■ **DIRECTIONS FOR THIS TASK**
Repeat precisely the span of lines below that opens with the line containing "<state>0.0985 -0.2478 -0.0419" and closes with the line containing "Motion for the", both included.

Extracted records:
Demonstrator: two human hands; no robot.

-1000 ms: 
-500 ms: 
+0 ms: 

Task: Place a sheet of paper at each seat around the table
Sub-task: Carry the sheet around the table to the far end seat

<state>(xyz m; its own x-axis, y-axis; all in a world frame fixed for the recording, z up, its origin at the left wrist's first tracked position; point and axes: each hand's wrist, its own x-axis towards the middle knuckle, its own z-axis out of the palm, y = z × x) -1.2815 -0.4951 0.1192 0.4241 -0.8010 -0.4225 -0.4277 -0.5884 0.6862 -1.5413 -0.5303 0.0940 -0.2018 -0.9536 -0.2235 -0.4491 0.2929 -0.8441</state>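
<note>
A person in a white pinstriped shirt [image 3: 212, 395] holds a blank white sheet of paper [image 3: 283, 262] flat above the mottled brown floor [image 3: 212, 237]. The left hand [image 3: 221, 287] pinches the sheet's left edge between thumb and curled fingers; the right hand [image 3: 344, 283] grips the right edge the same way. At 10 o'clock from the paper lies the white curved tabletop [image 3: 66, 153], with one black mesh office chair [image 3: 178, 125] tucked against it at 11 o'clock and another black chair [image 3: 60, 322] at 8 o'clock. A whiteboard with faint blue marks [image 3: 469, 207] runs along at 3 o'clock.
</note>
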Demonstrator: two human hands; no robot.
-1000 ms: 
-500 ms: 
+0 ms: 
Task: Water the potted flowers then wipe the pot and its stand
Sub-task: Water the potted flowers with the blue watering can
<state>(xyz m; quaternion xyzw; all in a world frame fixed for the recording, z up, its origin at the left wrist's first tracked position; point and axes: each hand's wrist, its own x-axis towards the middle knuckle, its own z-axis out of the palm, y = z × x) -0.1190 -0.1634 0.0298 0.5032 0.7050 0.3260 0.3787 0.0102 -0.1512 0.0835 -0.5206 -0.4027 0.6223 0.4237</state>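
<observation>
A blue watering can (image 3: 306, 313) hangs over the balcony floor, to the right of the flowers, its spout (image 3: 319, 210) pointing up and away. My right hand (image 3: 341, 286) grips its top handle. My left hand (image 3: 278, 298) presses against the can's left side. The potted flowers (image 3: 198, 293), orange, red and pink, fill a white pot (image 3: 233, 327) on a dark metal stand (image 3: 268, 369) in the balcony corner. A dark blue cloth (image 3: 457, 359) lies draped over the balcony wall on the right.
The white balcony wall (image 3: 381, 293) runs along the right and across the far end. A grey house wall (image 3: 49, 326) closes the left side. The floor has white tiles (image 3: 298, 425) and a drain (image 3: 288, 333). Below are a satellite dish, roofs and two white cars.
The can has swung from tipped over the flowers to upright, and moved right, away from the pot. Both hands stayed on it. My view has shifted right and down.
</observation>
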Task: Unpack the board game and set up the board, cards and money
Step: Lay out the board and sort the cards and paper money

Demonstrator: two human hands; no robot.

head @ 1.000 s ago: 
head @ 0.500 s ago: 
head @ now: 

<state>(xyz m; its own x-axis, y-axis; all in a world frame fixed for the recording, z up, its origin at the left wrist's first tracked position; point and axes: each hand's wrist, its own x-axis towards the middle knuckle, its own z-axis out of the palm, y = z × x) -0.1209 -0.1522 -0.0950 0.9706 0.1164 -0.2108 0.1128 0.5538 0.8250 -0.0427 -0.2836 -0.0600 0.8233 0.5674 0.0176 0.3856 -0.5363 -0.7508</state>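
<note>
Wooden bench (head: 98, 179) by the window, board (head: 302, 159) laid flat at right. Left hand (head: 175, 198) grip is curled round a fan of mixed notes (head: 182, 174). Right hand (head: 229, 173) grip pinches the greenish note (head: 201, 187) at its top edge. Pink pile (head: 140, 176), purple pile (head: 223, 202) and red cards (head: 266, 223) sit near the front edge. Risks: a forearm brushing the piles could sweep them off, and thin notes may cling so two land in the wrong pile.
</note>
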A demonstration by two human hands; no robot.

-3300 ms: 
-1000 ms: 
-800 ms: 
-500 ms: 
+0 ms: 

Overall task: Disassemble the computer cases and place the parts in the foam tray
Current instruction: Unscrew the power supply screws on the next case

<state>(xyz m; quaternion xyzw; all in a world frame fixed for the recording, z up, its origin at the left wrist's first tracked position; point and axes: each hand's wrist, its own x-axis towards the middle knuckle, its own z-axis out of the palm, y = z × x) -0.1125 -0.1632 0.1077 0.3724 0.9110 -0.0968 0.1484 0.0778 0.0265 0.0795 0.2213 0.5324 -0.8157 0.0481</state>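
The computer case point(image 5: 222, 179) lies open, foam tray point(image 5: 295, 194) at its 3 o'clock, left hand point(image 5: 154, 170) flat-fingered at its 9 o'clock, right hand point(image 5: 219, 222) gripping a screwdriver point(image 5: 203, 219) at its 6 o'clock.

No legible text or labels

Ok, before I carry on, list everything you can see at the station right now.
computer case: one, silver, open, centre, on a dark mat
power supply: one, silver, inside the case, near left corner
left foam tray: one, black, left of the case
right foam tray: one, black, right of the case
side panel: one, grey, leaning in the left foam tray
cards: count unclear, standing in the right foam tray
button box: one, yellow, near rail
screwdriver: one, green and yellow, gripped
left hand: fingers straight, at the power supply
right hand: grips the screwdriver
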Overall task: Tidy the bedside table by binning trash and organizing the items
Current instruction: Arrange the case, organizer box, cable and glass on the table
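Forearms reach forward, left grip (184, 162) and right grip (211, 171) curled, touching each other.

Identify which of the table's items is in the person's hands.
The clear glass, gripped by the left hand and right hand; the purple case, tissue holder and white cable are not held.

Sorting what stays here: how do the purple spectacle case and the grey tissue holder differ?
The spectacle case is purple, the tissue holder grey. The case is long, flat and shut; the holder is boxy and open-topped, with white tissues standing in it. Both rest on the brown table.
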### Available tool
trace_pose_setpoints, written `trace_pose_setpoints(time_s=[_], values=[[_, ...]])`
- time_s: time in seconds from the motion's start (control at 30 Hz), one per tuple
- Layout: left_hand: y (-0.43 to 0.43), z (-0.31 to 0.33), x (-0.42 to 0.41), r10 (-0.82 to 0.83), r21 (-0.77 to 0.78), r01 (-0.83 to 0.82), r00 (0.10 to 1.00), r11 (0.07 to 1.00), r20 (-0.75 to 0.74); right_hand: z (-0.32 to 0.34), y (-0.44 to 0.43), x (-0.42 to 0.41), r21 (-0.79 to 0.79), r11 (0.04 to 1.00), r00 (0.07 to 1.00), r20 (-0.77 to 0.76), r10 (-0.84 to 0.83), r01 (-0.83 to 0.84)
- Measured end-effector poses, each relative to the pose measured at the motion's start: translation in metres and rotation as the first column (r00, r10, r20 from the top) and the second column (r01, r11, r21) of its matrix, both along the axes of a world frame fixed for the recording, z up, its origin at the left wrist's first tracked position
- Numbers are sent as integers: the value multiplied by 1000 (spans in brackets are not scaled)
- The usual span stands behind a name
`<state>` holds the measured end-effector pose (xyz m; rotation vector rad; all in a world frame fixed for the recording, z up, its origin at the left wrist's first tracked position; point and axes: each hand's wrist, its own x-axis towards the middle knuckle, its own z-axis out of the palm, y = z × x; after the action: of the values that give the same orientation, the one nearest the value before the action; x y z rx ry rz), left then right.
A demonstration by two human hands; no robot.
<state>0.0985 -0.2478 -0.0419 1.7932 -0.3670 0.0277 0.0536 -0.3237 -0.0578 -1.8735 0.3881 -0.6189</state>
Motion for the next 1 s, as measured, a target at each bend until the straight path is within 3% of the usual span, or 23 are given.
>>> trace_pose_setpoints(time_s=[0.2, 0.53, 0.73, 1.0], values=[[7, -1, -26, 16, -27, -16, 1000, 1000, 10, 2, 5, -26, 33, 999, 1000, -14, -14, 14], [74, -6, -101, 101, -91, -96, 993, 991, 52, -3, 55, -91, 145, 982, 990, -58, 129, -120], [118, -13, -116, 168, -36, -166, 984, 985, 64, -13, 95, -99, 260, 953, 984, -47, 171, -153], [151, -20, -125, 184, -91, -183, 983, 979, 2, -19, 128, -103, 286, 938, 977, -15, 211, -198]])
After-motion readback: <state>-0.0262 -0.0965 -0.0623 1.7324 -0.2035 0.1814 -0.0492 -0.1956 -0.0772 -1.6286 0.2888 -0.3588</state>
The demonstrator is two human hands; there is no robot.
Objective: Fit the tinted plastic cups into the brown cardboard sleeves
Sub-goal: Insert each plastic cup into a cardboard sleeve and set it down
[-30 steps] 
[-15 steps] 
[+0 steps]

■ **THE COMPLETED TASK**
<state>0.0985 -0.2478 -0.0419 1.7932 -0.3670 0.0277 0.0536 -0.3237 -0.0578 -1.8735 0.3881 -0.6189</state>
Motion for the next 1 s, as measured, a target at each bend until the straight path is within 3% of the usual span, or 23 are given.

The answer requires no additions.